Print the lines exactly. Start at the first line of the material below, end with the line that contains "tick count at", and skip all pictures.

------------------------------

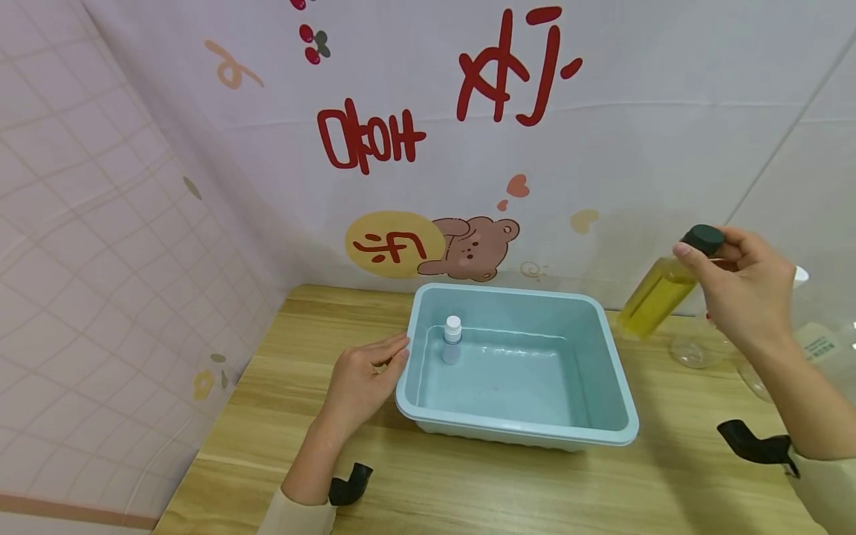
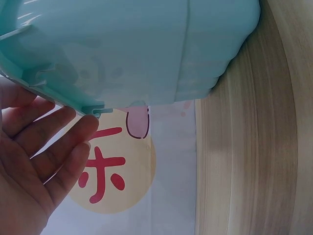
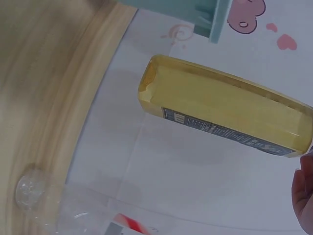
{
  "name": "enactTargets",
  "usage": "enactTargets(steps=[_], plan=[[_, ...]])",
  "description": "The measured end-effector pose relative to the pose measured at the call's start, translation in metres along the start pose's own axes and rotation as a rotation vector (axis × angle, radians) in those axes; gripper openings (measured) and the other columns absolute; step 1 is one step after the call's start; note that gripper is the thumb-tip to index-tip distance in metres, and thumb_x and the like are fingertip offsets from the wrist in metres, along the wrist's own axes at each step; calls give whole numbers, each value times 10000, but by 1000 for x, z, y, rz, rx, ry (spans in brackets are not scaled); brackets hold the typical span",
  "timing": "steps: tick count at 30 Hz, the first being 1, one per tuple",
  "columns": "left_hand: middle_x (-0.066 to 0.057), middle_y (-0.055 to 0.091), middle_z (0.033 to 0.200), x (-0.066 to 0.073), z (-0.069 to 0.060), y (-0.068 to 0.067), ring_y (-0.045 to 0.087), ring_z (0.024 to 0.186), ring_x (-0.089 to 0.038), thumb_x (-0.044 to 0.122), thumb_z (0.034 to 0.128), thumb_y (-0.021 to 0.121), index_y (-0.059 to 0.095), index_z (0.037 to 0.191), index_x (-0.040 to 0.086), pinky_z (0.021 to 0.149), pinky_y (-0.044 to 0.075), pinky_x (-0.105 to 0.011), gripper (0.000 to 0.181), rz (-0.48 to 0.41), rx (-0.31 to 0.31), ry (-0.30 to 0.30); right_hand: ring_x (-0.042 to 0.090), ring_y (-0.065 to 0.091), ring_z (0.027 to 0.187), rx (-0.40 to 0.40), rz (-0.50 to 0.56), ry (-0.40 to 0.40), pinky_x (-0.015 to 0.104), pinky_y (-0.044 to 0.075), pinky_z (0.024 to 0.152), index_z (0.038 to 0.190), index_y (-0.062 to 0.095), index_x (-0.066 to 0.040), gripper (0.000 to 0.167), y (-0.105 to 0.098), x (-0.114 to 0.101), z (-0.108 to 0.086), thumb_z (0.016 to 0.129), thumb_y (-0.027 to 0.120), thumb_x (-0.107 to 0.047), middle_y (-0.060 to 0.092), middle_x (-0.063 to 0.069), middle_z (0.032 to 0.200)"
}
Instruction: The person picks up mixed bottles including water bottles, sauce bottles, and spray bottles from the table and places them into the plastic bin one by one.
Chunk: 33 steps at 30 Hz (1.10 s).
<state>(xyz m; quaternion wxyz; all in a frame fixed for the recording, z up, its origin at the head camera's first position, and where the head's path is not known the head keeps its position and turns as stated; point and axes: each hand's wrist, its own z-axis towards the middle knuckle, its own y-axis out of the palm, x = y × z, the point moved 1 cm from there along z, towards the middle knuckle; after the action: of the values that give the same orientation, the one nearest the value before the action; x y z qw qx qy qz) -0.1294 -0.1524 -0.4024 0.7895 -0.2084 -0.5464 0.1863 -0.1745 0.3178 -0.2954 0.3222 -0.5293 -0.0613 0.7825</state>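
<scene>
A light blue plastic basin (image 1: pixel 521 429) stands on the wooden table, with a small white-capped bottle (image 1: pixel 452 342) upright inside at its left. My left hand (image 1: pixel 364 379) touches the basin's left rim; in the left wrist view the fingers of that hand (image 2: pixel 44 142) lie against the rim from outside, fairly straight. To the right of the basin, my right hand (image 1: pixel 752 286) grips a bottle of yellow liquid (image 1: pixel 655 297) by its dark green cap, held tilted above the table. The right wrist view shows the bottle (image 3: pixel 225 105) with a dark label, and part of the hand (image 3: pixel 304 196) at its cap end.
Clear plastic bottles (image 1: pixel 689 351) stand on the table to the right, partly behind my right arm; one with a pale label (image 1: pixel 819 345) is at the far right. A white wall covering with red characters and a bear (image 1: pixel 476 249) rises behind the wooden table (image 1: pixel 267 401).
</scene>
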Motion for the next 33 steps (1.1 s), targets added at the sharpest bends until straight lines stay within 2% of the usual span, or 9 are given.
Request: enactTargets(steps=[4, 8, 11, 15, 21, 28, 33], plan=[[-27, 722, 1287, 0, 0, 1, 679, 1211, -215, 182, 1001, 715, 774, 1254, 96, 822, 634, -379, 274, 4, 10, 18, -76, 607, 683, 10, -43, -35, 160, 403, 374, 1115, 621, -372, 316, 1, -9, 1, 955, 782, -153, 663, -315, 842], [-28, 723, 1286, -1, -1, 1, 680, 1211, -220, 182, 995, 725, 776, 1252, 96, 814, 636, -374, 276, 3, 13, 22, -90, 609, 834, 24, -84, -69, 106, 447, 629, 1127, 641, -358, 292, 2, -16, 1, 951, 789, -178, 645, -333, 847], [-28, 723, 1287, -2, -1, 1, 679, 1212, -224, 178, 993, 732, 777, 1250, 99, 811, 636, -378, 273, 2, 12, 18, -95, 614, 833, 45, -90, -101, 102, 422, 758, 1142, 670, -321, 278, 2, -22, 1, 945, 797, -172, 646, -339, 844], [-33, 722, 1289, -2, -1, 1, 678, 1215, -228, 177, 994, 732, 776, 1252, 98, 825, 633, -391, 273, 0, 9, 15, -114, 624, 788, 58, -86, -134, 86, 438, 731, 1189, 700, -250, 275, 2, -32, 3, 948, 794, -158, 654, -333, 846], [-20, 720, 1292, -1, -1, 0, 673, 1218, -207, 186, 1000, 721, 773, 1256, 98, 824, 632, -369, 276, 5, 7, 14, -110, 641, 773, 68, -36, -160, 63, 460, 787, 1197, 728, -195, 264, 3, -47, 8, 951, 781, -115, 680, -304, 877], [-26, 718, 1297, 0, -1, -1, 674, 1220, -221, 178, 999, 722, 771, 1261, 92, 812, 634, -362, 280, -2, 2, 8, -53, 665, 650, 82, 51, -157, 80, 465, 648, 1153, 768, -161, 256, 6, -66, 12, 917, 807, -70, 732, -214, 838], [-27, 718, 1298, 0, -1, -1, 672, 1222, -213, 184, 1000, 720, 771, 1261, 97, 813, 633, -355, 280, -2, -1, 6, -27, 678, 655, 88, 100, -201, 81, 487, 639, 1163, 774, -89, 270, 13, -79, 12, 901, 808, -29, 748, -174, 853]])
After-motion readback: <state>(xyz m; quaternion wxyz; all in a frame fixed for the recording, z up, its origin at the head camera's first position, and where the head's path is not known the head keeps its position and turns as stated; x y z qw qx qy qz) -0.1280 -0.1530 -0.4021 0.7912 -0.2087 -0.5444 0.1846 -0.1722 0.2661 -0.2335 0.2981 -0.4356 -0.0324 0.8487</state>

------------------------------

*Answer for this exercise:*
{
  "name": "enactTargets",
  "usage": "enactTargets(steps=[_], plan=[[_, ...]])",
  "description": "The measured end-effector pose relative to the pose measured at the call's start, translation in metres along the start pose's own axes and rotation as a rotation vector (axis × angle, radians) in those axes; gripper openings (measured) and the other columns absolute; step 1 is one step after the call's start; note that gripper is the thumb-tip to index-tip distance in metres, and thumb_x and the like are fingertip offsets from the wrist in metres, along the wrist's own axes at each step; calls give whole numbers, each value times 10000, but by 1000 for x, z, y, rz, rx, ry (spans in brackets are not scaled); brackets hold the typical span",
  "timing": "steps: tick count at 30 Hz, the first being 1, one per tuple",

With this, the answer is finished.